Running everything on low voltage is one way to minimize sparks, but not the only way.

  • Design as much of the infrastructure (cabinets, bulkheads, etc) out of an electrical insulator, like plastic.

  • Ground everything. This means plating the enclosure around anything electrical with grounded conducting material. This chanels the electricity away. You do this today with, for example, light switches to better protect the user. The electricity goes somewhere other than into the user.

  • Stop the power with ultra-sensitive GFCI-style breakering, such that any current flow outside what is expected for the circuit is instantly shut off.

  • Finally, realize that you can't stop all the sparks. Sparks are more than ionization of air. They're also super-heated bits of the conductor and surrounding materials. Where there's electricity, there's spark (shuffle your feet on the floor and touch your friend. Your friend might not appreciate it, but it will be very educational).


Vacuums don't run on 5V supplies for a reason.

You are incorrect that you can reduce everything's operating voltage to create a Shangri-La of non-sparking power consumption. Lighting is a good example. You can light a small space adequately with a few volts, but a large space requires hundreds, even thousands of volts, to generate the number of required photons. Remember, LEDs are very good at producing a few high-energy photons. That's why they're great for street signals and brake lights. They're (still) lousy at producing a lot of low-energy photons, which is what ambient lighting requires. Room-filling LED lights require more than 5V.

Then there's anything that requires a motor of any kind. You can dump (figuratively) all the current you want into a low-voltage motor and the torque will be so low you can stop it with your hand. More voltage, more torque, more ability to move the car, vacuum the floor, mill the metal, etc.

And that's assuming that your power distribution isn't designed to move large amounts of power around at high voltages. The reason long-distance power lines use hundreds of thousands of volts is that it minimizes power loss and the amount of wire needed to carry the amps (Power = Current(amps) x Voltage(volts)).
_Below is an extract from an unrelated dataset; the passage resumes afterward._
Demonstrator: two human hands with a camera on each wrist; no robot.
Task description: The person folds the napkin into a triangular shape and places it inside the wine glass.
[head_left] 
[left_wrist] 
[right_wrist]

The display on your captain's armrest may require only 5V @ 2A to operate, but all the displays and all the controls on the bridge would need 5V @ 100's or 1,000's A. Suddenly it might make sense to trunk the energy into the bridge at 10,000 volts, thereby reducing current to 0.01's to 0.001's amps and a serious reduction in wire size.

And you'd also get sparks.

And this is ignoring the fact that behind those 5V displays might be high-energy conduits to run heaters (high voltage), fans (high voltage), water and sewer pumps (high-voltage), the engines, weapons, communications, and who knows what else. The belief that everything can be dropped to 12V or 5V is egregiously wrong.


A Real-Life Example: A long time ago I worked as an engineer for Signetics Corp building communication interface chips for satellites. One chip I designed, a 32-bit buffer (basically a signal repeater), was designed with far too small a "ground plane." The ground plane is basically the sheet of metal unused electricity was dumped onto, like the white wire used in U.S. house wiring. As a result, when all 32 bits transitioned from high-to-low simultaneously, the chip experienced a catastrophic failure: literally, it exploded. I'm told the technicians had the time of their lives blowing up my first batch of chips. How many volts were used? ONE!


I've answered the question, but here's a little background to help explain it

While using water as a metaphor for electricity is highly oversimplifying, it's useful for those who don't have an engineer's background in electricity.

  • Voltage = the speed of water running through a canal.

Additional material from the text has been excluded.